● **Task statement**
Retype the data below exactly, skipping pictures.

--------------------

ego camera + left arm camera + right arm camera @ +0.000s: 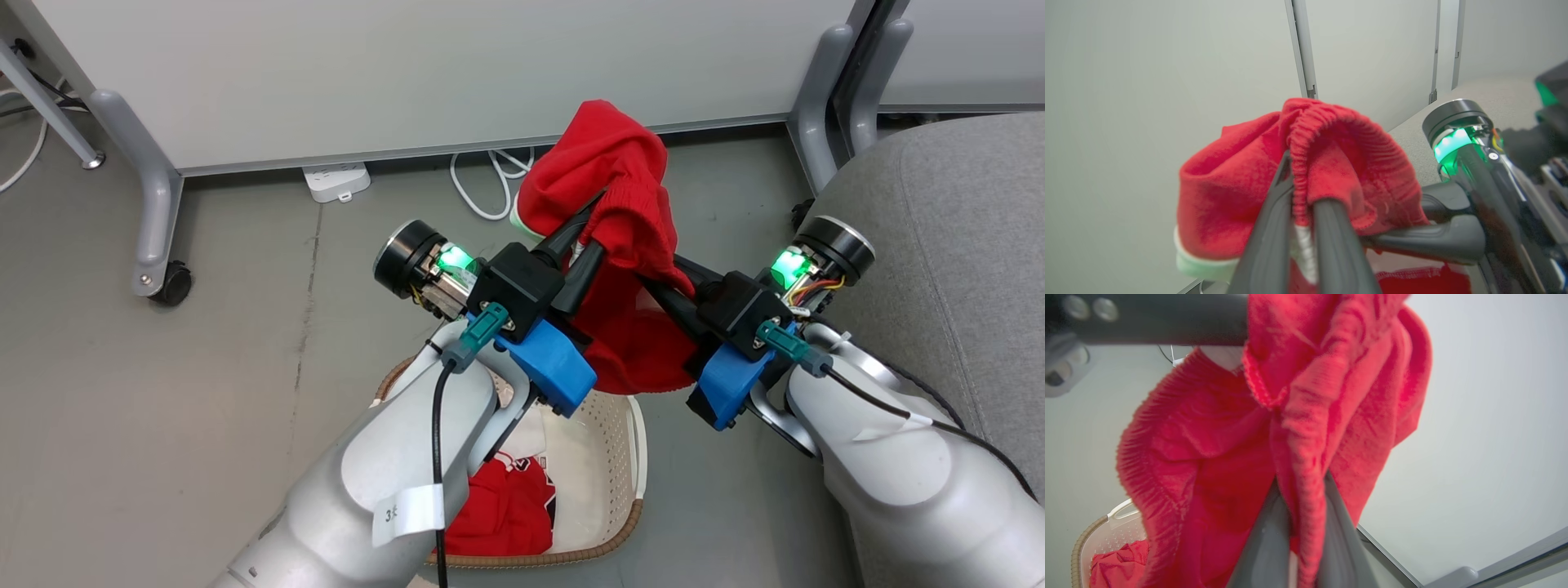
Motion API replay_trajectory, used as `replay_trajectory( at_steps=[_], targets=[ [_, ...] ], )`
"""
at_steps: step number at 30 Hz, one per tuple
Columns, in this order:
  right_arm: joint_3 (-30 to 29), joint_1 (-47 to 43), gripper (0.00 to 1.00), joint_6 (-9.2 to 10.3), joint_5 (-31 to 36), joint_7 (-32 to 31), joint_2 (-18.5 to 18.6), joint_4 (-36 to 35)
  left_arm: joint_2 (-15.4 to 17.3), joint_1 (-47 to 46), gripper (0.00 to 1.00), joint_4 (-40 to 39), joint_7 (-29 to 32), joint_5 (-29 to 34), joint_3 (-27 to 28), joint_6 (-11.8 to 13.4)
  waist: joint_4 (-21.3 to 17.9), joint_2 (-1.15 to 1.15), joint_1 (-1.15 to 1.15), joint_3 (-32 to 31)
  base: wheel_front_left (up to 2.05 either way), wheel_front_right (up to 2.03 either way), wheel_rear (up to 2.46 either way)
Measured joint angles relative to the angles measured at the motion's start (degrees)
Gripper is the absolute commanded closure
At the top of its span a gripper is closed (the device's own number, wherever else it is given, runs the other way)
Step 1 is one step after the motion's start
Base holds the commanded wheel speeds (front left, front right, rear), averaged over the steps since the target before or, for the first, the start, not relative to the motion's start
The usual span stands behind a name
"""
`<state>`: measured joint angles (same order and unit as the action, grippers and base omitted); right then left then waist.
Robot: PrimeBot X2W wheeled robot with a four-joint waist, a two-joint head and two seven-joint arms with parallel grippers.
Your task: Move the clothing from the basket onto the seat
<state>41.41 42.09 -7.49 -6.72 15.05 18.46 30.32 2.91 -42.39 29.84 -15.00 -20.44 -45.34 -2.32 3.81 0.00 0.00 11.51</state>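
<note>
Both grippers' fingertips are buried in folds of red cloth, so their ends cannot be seen. The left forearm [392, 465] covers the left half of the basket [633, 457], a cream perforated tub with a brown woven rim standing on the grey floor [204, 367]. Inside it lies the jersey [506, 510], red with white trim; its lettering is too small to read. The seat [963, 245], a grey cushion, is cut off by the right edge. The plain red garment [608, 196] hangs in the air above the basket's far end, pinched from both sides. The left gripper [589, 237] is clamped on its ribbed hem, and the right gripper [665, 287] is closed on a fold just beside it. The two pairs of dark fingers converge under the cloth. The garment is near the seat, not touching it
</note>
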Motion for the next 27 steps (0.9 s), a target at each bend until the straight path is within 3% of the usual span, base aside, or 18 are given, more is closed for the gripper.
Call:
replay_trajectory(
  at_steps=[2, 3, 4, 12, 27],
  targets=[
    [-0.2, 0.0, 1.00, 0.00, 0.0, 0.0, 0.0, 0.0, 0.0, 0.0, 1.00, 0.0, 0.0, 0.0, 0.0, 0.0, 0.0, 0.00, 0.00, 0.0, 0.00, 0.00, 0.00],
    [-0.2, 0.0, 1.00, 0.00, -0.1, 0.0, 0.0, -0.1, 0.0, 0.0, 0.30, 0.2, 0.0, -0.1, 0.0, 0.1, 0.0, 0.00, 0.00, 0.0, 0.00, 0.00, 0.00],
    [-0.3, 0.0, 1.00, 0.00, -0.1, 0.0, 0.0, -0.1, 0.0, 0.0, 0.00, 0.2, 0.0, -0.2, 0.1, 0.2, 0.0, 0.00, 0.00, 0.0, 0.00, 0.00, 0.00],
    [-3.1, -0.2, 1.00, 0.00, -1.0, 0.0, -0.5, -0.2, 0.0, 0.0, 0.00, 0.0, -0.1, -0.1, 0.2, 0.5, 0.0, 0.00, 0.00, 0.2, 0.00, 0.00, 0.00],
    [-16.5, -3.6, 1.00, 0.00, -1.8, 0.0, -1.1, -1.5, 0.0, 1.0, 0.00, 0.2, -0.1, 0.3, -2.9, 0.2, -2.8, 0.00, 0.00, 1.8, 0.00, 0.00, 0.00]
  ],
)
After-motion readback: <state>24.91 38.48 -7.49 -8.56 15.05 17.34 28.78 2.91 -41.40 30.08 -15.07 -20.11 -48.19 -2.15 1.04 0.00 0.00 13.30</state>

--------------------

● **Task solution**
ego camera + left arm camera + right arm camera @ +0.000s: 
Motion API replay_trajectory, used as `replay_trajectory( at_steps=[_], targets=[ [_, ...] ], )`
"""
at_steps: step number at 30 Hz, one per tuple
Columns, in this order:
  right_arm: joint_3 (-30 to 29), joint_1 (-47 to 43), gripper (0.00 to 1.00), joint_6 (-9.2 to 10.3), joint_5 (-31 to 36), joint_7 (-32 to 31), joint_2 (-18.5 to 18.6), joint_4 (-36 to 35)
  left_arm: joint_2 (-15.4 to 17.3), joint_1 (-47 to 46), gripper (0.00 to 1.00), joint_4 (-40 to 39), joint_7 (-29 to 32), joint_5 (-29 to 34), joint_3 (-27 to 28), joint_6 (-11.8 to 13.4)
  waist: joint_4 (-21.3 to 17.9), joint_2 (-1.15 to 1.15), joint_1 (-1.15 to 1.15), joint_3 (-32 to 31)
  base: wheel_front_left (up to 2.05 either way), wheel_front_right (up to 2.03 either way), wheel_rear (up to 2.46 either way)
Measured joint angles relative to the angles measured at the motion's start (degrees)
Gripper is the absolute commanded closure
At the top of its span a gripper is closed (the device's own number, wherever else it is given, runs the other way)
Step 1 is one step after the motion's start
Base holds the commanded wheel speeds (front left, front right, rear), averaged over the steps since the target before or, for the first, the start, not relative to the motion's start
The usual span stands behind a name
"""
`<state>`: measured joint angles (same order and unit as the action, grippers and base omitted); right then left then waist.
Robot: PrimeBot X2W wheeled robot with a four-joint waist, a two-joint head and two seven-joint arms with parallel grippers.
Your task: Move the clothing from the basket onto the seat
<state>41.41 42.09 -7.49 -6.72 15.05 18.46 30.32 2.91 -42.39 29.84 -15.00 -20.44 -45.34 -2.32 3.81 0.00 0.00 11.51</state>
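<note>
Both grippers' fingertips are buried in folds of red cloth, so their ends cannot be seen. The left forearm [392, 465] covers the left half of the basket [633, 457], a cream perforated tub with a brown woven rim standing on the grey floor [204, 367]. Inside it lies the jersey [506, 510], red with white trim; its lettering is too small to read. The seat [963, 245], a grey cushion, is cut off by the right edge. The plain red garment [608, 196] hangs in the air above the basket's far end, pinched from both sides. The left gripper [589, 237] is clamped on its ribbed hem, and the right gripper [665, 287] is closed on a fold just beside it. The two pairs of dark fingers converge under the cloth. The garment is near the seat, not touching it
</note>
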Motion for the next 27 steps (0.9 s), a target at each bend until the straight path is within 3% of the usual span, base aside, or 18 are given, more is closed for the gripper.
Call:
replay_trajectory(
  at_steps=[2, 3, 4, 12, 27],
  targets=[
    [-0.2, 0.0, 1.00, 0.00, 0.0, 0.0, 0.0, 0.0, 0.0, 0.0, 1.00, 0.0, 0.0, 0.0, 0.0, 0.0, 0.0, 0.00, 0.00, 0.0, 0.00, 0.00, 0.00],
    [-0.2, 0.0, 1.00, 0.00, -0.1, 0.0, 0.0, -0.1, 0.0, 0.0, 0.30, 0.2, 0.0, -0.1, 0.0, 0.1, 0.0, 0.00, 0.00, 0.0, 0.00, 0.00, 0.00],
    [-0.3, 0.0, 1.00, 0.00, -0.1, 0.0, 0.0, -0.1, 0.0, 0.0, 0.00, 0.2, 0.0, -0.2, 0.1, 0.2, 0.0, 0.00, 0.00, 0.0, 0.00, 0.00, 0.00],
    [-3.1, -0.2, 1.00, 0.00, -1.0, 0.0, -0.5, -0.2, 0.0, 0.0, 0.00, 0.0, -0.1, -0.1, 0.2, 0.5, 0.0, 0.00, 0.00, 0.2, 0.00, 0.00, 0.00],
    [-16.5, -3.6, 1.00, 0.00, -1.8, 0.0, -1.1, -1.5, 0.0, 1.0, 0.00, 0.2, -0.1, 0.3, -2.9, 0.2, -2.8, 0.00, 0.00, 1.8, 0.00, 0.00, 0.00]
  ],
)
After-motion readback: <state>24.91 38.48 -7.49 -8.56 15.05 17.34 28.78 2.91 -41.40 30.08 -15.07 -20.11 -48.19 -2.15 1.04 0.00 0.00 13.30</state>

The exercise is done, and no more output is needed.